Critique - Théâtre - Avignon Off
Curé le jour, athée la nuit…
Les lumières en cœur de nuit
Par Michel VOITURIER
Fustigé de son vivant pour ses idées anticonformistes et considérées comme impies par sa hiérarchie ecclésiastique, l’abbé Meslier persiste et signe des notes (plus de mille pages !) qui ne seront pas éditées mais seulement recopiées pour quelques-uns. C’est seulement en 1762 que Voltaire le fit un peu connaître en publiant un extrait de ses « Pensées et sentiments ».
Ses écrits contiennent une analyse contradictoire de la religion démontrant à quel point elle sert un pouvoir monarchique et nobiliaire qui se sert d’elle pour justifier les abus de pouvoir du régime, les injustices sociales qui en découlent. Afin de parvenir à la liberté, le prêtre argumente de façon à prouver rationnellement l’inexistence de Dieu.
Si la foi ne peut être raisonnée, les dérives qu’elle entraîne lorsqu’elle devient instrument d’autorité d’un régime idéologique sont inacceptables. Toute doctrine ayant à la base des idées généreuses, sociales résiste difficilement à se transformer en autocratie intransigeante. On le voit encore aujourd’hui lorsqu’on entend les griefs portés contre les régimes communistes, les confondant avec le marxisme qui reste une théorie porteuse de révolution humaniste.
Incarner le curé de ce document historique revient à Alexandre von Sivers. Il interprète ce rôle avec l’aisance scénique qu’on lui connaît. Il lui est difficile de donner plus car ce genre de seul-en-scène basé sur des écrits d’autrefois procède moins du théâtre que du témoignage originel, davantage dévolu au désir de convaincre grâce à un raisonnement rigoureux qu’à transmettre des émotions à travers une présence vivante.

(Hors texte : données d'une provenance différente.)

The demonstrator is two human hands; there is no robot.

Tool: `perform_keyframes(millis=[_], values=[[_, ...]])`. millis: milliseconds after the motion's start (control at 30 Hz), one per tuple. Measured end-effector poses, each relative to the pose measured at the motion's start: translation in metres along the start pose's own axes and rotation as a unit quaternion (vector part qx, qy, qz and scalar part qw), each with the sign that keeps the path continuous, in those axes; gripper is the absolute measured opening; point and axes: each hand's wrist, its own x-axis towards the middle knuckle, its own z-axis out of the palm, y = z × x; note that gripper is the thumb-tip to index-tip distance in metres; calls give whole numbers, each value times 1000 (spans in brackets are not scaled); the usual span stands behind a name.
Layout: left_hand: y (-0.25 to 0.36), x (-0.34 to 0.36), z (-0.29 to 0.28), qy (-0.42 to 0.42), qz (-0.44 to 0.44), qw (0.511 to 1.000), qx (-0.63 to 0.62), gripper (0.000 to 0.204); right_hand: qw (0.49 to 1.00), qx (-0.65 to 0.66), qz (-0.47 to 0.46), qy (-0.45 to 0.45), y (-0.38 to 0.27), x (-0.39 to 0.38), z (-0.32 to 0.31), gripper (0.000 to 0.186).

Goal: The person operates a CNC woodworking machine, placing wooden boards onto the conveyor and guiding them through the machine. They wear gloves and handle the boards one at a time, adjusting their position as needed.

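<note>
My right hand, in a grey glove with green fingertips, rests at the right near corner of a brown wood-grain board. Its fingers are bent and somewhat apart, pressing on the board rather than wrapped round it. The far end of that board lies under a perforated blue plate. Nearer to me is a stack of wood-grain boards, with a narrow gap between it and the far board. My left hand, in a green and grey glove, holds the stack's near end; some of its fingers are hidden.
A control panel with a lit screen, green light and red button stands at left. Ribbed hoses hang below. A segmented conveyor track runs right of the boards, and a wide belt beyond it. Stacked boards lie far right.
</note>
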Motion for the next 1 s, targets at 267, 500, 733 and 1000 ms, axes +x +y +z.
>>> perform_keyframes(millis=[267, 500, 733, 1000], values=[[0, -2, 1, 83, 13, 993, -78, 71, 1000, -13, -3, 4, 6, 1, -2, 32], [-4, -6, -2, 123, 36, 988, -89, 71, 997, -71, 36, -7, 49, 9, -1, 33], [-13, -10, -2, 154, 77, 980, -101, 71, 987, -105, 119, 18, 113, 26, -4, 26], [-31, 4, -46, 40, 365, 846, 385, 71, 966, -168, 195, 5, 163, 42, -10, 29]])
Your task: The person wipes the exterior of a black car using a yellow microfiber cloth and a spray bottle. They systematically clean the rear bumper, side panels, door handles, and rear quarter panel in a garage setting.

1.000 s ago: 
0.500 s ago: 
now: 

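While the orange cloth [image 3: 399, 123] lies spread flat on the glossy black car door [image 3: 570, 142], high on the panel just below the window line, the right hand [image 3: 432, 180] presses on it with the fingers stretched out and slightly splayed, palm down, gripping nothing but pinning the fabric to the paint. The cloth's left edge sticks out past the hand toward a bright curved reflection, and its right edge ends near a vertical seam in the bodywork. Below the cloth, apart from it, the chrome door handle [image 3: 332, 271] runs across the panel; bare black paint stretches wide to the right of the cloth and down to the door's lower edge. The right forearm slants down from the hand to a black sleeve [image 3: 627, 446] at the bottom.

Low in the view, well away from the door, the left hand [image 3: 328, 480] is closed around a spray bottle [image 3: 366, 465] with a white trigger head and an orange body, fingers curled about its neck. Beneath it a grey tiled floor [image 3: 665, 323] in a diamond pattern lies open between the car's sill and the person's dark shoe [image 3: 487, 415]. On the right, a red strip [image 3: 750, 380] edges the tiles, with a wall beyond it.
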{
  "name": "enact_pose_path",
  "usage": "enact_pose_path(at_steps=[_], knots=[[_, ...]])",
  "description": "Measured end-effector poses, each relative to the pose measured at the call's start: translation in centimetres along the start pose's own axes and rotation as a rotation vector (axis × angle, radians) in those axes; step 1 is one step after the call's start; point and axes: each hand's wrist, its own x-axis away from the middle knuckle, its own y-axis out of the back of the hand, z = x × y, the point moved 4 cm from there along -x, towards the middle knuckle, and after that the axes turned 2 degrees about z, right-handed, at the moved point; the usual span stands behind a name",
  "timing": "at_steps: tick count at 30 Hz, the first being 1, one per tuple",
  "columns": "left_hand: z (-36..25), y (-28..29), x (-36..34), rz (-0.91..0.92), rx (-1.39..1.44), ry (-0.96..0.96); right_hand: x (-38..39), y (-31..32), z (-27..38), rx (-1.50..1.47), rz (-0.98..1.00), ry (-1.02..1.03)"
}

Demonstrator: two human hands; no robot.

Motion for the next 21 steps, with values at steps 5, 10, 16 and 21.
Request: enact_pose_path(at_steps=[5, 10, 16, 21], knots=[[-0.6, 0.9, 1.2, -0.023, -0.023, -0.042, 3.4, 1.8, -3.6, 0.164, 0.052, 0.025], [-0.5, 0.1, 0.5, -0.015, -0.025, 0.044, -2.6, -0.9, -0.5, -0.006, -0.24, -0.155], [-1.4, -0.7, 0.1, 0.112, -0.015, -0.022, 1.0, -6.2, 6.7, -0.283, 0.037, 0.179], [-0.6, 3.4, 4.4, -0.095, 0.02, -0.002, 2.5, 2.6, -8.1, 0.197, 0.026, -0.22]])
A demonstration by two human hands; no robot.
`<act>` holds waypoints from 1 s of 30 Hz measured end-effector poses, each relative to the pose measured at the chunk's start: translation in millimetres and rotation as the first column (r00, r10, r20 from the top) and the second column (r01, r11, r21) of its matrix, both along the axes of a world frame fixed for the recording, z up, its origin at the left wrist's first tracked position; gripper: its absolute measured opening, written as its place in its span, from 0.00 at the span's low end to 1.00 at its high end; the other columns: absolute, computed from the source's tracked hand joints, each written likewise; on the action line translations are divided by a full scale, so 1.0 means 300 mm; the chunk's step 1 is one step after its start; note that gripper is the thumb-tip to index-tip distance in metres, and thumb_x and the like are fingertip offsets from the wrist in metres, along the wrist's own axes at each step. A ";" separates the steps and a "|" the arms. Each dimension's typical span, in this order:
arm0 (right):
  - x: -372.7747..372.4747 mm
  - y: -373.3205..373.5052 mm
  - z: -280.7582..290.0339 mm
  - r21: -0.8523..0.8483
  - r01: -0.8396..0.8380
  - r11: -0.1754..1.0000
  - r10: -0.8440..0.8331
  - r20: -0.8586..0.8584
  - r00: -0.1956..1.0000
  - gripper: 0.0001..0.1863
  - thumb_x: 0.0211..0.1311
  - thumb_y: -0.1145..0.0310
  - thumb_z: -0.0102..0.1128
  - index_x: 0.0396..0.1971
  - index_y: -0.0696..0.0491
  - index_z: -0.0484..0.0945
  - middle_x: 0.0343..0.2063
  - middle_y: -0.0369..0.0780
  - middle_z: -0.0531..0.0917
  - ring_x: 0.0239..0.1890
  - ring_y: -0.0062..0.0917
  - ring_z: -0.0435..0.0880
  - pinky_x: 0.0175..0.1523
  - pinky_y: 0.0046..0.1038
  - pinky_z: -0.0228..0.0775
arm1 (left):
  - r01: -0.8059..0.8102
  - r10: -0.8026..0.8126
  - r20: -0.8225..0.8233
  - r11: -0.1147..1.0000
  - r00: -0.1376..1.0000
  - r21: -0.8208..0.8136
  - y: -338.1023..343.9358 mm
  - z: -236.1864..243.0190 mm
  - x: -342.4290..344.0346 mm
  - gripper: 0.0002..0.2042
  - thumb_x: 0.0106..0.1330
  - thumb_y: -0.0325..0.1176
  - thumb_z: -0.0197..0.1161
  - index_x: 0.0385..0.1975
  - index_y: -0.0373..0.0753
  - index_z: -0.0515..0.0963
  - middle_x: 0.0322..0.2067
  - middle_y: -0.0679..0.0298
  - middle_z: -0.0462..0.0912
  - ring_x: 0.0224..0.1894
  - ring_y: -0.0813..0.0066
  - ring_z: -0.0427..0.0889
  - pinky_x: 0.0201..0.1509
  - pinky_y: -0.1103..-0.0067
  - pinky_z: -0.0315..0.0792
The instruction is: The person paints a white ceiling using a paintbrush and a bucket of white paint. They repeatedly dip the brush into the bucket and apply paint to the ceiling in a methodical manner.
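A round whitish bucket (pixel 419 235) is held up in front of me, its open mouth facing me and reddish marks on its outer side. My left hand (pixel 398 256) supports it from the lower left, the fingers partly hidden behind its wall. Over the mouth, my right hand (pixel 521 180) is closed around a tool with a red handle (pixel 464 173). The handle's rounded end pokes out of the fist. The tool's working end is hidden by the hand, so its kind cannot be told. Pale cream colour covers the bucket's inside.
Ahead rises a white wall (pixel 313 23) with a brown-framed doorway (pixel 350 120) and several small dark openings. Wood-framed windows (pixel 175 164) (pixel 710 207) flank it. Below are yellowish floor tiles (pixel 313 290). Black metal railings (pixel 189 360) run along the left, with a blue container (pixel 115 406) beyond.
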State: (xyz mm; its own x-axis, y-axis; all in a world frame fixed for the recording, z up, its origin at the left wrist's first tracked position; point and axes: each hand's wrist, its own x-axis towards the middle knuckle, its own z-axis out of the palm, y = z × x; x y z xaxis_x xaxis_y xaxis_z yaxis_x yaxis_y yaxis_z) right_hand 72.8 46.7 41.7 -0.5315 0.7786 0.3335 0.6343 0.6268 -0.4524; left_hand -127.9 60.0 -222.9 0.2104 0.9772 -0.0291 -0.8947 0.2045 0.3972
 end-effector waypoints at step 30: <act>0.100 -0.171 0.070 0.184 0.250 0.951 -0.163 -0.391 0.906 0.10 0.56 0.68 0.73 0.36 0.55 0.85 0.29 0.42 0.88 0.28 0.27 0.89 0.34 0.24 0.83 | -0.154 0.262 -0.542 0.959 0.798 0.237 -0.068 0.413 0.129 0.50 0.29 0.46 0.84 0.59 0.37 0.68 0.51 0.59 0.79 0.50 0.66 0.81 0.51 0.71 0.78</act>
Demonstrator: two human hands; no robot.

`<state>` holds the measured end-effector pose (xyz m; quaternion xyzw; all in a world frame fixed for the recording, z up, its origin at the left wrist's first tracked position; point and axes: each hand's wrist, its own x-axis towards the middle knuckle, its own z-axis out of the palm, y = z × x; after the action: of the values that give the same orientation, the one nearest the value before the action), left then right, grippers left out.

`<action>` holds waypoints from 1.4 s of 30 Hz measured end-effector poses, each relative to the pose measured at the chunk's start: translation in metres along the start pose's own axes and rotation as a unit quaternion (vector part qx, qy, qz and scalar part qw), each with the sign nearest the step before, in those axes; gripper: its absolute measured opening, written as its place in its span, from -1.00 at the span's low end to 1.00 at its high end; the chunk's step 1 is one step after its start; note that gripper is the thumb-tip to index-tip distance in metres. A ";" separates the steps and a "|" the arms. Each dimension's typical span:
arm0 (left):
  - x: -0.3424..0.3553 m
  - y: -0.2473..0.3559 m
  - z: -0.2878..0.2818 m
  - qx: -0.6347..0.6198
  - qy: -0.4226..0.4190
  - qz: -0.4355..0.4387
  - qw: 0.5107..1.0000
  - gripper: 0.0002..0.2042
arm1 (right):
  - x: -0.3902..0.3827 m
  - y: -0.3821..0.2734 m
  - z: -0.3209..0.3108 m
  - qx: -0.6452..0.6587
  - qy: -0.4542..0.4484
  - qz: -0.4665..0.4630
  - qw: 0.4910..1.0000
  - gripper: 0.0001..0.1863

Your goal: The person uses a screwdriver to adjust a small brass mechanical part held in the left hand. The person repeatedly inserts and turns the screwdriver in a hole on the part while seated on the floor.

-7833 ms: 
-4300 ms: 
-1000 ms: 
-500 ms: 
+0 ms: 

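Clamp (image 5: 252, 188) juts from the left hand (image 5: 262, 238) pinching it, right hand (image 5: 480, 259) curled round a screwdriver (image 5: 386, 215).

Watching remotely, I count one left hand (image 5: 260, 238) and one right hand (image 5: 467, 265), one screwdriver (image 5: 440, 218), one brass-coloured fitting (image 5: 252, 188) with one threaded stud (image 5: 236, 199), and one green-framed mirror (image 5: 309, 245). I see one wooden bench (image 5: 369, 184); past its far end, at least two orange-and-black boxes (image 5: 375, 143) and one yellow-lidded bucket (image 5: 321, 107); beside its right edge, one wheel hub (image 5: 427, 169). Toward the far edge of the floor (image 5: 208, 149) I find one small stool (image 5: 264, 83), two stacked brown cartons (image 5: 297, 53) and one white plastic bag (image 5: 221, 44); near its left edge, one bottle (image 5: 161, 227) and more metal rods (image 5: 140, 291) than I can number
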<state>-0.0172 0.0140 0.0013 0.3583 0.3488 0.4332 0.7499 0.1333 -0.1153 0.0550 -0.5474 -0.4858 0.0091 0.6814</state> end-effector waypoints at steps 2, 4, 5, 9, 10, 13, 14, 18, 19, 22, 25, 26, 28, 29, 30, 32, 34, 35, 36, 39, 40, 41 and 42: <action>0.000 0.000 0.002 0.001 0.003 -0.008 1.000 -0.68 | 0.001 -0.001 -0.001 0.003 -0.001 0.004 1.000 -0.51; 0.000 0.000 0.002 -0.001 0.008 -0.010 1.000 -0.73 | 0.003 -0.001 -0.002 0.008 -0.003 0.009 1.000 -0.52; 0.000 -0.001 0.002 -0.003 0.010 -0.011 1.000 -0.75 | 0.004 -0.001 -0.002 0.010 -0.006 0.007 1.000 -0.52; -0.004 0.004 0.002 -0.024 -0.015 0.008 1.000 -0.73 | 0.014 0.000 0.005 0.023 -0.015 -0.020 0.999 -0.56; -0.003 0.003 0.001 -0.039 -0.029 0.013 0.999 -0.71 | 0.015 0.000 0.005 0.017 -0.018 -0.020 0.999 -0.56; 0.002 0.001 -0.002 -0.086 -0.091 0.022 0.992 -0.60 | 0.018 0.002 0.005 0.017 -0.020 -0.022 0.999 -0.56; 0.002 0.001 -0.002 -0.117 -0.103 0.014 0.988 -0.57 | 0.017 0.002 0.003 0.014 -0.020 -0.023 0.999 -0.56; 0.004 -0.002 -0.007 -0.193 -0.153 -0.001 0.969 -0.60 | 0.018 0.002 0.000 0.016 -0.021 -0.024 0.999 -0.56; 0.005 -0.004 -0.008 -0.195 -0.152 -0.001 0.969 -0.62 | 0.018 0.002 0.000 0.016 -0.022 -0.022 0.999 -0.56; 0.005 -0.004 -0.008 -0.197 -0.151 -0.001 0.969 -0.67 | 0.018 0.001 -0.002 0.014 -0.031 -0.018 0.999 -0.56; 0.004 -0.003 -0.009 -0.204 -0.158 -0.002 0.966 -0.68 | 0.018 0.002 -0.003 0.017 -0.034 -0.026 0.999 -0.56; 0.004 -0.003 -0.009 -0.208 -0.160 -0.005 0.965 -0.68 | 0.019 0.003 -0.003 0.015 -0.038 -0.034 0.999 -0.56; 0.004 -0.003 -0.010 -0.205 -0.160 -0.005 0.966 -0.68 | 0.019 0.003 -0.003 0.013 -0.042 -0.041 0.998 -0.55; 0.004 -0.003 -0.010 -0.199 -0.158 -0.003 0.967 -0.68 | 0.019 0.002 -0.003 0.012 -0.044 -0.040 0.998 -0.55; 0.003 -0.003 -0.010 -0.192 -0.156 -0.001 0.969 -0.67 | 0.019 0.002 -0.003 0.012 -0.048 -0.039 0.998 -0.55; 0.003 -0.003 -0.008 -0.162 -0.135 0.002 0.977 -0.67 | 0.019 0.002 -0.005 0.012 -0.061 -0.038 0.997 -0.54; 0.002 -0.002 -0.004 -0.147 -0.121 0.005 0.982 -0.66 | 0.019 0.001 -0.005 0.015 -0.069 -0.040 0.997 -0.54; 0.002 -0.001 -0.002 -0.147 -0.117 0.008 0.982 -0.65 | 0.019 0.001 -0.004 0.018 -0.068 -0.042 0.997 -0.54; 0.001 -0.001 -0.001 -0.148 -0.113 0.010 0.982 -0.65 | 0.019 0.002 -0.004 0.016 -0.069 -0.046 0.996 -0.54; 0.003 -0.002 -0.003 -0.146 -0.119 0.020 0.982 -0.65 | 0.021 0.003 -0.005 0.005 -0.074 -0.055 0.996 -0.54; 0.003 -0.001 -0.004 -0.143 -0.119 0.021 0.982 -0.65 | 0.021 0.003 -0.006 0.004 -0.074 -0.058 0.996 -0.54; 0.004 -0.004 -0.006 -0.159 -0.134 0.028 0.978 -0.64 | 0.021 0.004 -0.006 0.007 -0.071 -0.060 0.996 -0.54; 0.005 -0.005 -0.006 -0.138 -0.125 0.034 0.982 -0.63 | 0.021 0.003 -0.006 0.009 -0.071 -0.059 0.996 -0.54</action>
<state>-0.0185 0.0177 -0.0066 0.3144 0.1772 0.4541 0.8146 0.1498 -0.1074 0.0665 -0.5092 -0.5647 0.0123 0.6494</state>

Subsiste bien sûr le document lui-même. Il nous éclaire à propos du surgissement des ‘lumières’ qui seront le surnom du siècle XVIIIe. Il nous rappelle que les grands tournants de la pensée ne surgissent pas spontanément mais cheminent dans les réflexions de citoyens par l’intermédiaire de penseurs individuels qu’interpellent les dysfonctionnements de leur environnement sociétal.